I'm attaching a TV mount (1/8" thick slotted plate) to a wall that is 1" soft wood (redwood?) paneling over what I suspect are 3.5" redwood studs. The studs seem to be square. The mount takes five fasteners (3 in one stud, 2 in the next).

From what I've read the bolts should go 1.25" - 1.5" into the stud so I was thinking I would use 2.5" long, 5/16" diameter lag bolts. To my surprise, the mount came lag bolts that are 3.5" long and 1/4" in diameter.

So, wise folk who use more fasteners than I do:

  • Would you use lag bolts or a structural screws?
  • How long?
  • Do you have a preferred brand? (please don't say Everbilt)
  • If a lag bolt, what metal and diameter?

Thank you!

  • You mention that the studs are “square “. Are they 1 1/2” x 1 1/2” ?
    – Lee Sam
    Nov 21, 2019 at 7:16
  • 1
    From looking in another part of the wall, i thought they were 3.5 square.
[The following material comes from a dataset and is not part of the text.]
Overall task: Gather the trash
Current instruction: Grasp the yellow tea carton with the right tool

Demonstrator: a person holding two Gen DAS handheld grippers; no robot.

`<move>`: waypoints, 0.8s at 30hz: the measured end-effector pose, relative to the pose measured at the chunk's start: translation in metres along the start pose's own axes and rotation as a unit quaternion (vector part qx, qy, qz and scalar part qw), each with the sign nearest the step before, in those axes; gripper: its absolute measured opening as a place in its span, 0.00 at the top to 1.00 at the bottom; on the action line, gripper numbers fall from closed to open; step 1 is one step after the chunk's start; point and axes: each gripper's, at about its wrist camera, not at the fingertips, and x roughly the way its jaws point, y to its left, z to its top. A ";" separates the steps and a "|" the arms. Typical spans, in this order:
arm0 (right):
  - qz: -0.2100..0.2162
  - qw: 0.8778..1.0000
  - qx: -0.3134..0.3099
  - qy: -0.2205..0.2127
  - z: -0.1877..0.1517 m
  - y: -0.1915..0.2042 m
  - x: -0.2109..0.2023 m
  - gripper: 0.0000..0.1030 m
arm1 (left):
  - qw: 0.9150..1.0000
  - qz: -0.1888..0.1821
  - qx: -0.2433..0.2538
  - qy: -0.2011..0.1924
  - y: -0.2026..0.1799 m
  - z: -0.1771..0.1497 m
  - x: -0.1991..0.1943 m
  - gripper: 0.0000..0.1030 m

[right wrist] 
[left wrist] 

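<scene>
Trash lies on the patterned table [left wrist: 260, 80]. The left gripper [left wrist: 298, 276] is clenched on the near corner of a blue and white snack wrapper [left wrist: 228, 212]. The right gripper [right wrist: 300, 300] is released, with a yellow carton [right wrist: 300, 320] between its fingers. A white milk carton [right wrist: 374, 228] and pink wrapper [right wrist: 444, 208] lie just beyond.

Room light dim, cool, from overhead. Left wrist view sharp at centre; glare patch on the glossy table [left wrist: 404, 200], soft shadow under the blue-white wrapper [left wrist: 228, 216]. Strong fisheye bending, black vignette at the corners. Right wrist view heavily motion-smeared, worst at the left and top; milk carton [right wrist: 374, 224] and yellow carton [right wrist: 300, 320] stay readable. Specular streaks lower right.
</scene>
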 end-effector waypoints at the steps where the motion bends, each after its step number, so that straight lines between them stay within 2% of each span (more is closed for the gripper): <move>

Reading what people have said, however, I now wonder if I am just seeing a few double studs and they are dimensional 2x4s. I didn't realize dimensional lumber dated to 1906.
    – LoftyGoals
    Nov 21, 2019 at 11:33
  • 1
    @LoftyGoals Preferred brand is a shopping question and off topic for this site, so you are unlikely to get an answer to that question here. Personally, I can't say I've ever cared about brand for lags, but there are only a couple of structural screw manufacturers I've seen locally and they seem to all have a good reputation. Nov 21, 2019 at 15:16
  • 1
    If a television pulls off the wall with 1/4" screws something was done improperly, like oversize piloting. They will hold just fine.
    – isherwood
    Nov 21, 2019 at 15:32
  • Brand is on-topic if one brand is going to cause the job to fail. For example, I will tell anyone anywhere that Everbilt is dangerous unless you know what you're doing. In this case it seems like the brand doesn't matter so even Everbilt is probably fine. That's all I was trying to sort out.
    – LoftyGoals
    Nov 21, 2019 at 16:11

2 Answers 2


1/4 lags should be fine even in redwood, many homes were built with redwood in the north Bay Area. Redwood is soft and has a lower withdraw force, I have 4 ea 1/4 x 3 lags holding a 78” flat screen I would use the same in redwood.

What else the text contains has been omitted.